March 7 marks 15 years since the death of Robert Hart, probably the foremost pioneer of Forest Gardening in the cool temperate UK. To me Robert was a true 20th Century hero, whose contribution to our sense of possibility far, far outstripped the sad, small values my generation have been encouraged to see as aspirational. I’m proud to have met him, and hope that I can do the best I can to carry forward the vision that he had of productive city forests and edible landscapes replacing the grey concrete jungles and factory farmed ‘countrysides’ in which so many of us exist. Inspired by the example of Robert, and more recently the work of Martin Crawford of the Agroforestry Research Trust and others who have learned lessons from both Robert’s successes as well as those things that did not work so well, forest gardening has now become an international movement. Literally thousands have been created in community spaces, private gardens and school grounds both in the UK and around the world.
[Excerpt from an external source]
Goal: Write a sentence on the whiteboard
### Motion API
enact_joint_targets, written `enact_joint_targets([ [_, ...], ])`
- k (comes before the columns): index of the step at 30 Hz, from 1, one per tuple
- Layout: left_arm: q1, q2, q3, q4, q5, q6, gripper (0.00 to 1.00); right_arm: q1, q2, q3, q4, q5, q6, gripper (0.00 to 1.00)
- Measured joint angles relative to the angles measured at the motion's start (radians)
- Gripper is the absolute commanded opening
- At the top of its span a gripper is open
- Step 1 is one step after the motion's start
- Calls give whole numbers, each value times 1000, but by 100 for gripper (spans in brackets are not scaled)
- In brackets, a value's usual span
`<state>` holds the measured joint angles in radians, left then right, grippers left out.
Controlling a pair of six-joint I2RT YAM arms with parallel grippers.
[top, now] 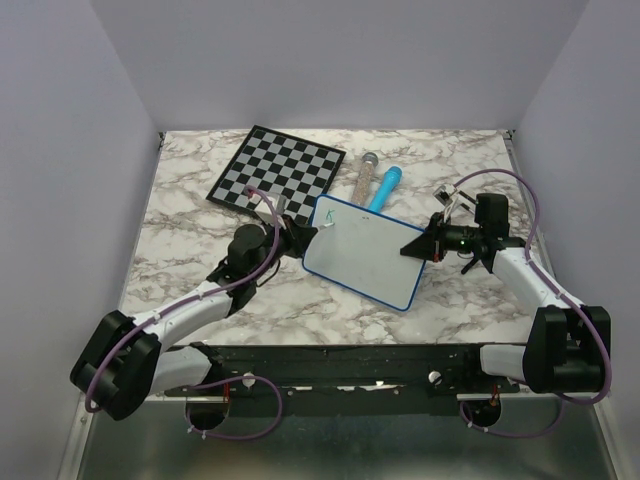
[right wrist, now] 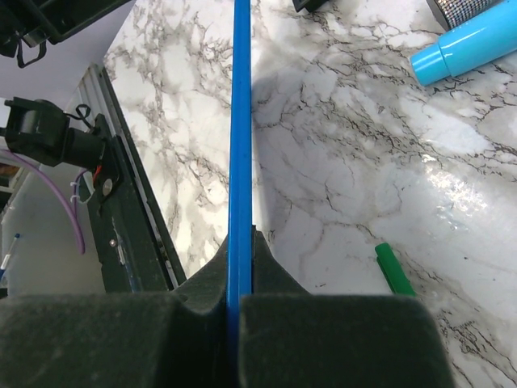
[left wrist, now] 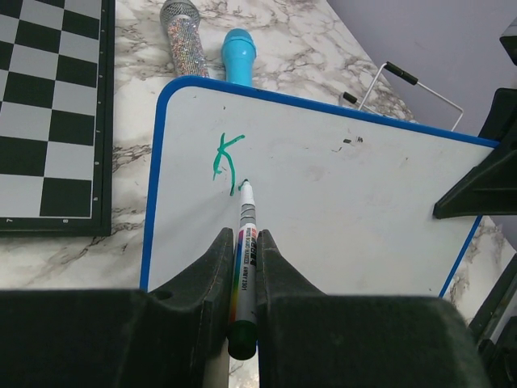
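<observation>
While the left gripper [left wrist: 241, 246] pinches a marker [left wrist: 246, 212], tip on the whiteboard [left wrist: 347, 218], green K [left wrist: 224, 158] at the tip's 11 o'clock, right gripper [right wrist: 241, 250] clamping its rim.

In view are one whiteboard [top: 365, 255] bearing one finished green letter [left wrist: 224, 158], one chessboard [top: 277, 168], one marker [left wrist: 246, 217] and two grippers, the left gripper [left wrist: 242, 236] and the right gripper [right wrist: 241, 242]. Two tubes lie beyond the board: one glittery tube [top: 363, 175] and one blue tube [top: 385, 187]. There is also one small green piece [right wrist: 393, 271], perhaps a cap.
</observation>
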<state>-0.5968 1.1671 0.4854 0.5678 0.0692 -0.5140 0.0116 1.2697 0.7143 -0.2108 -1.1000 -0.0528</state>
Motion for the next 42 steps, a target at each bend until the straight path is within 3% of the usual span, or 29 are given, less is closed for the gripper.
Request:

This is an article I wrote following a visit to Robert’s forest garden at Wenlock Edge in 1997, three years before his death in 2000, together with some photos from the visit. It was originally published in issue 2 of Growing Green International, the magazine of the Vegan Organic Network.
Following the Permaculture Design Course run by ‘Naturewise’ in the Spring 1997, a group of graduates decided to visit what has been described as possibly the only fully developed working Permaculture site in the UK, Robert Hart’s Forest Garden. Situated at Wenlock Edge on the Welsh borders, Robert began the project over thirty years ago with the intention of providing a healthy and therapuetic environment for himself and his brother Lacon, born with severe learning disabilities. Starting as relatively conventional smallholders, Robert soon discovered that maintaining large annual vegetable beds, rearing livestock and taking care of an orchard were tasks beyond their strength. However, he also observed that a small bed of perennial vegetables and herbs they had planted up was looking after itself with little or no intervention. Furthermore, these plants provided interesting and unusual additions to the diet, as well as seeming to promote health and vigour in both body and mind.
Noting the maxim of Hippocrates to “make food your medicine and medicine your food”, Robert adopted a vegan, 90% raw food diet. He also began to examine the interactions and relationships that take place between plants in natural systems, particularly in woodland, the climax eco-system of a cool temperate region such as the British Isles. This led him to evolve the concept of the ‘Forest Garden’: Based on the observation that the natural forest can be divided into distinct layers or ‘storeys’, he developed an existing small orchard of apples and pears into an edible landscape consisting of seven dimensions;
I) A ‘canopy’ layer consisting of the original mature fruit trees.
2) A ‘low-tree’ layer of smaller nut and fruit trees on dwarfing root stocks.
3) A ‘shrub layer’ of fruit bushes such as currants and berries.
4) A ‘herbaceous layer’ of perennial vegetables and herbs.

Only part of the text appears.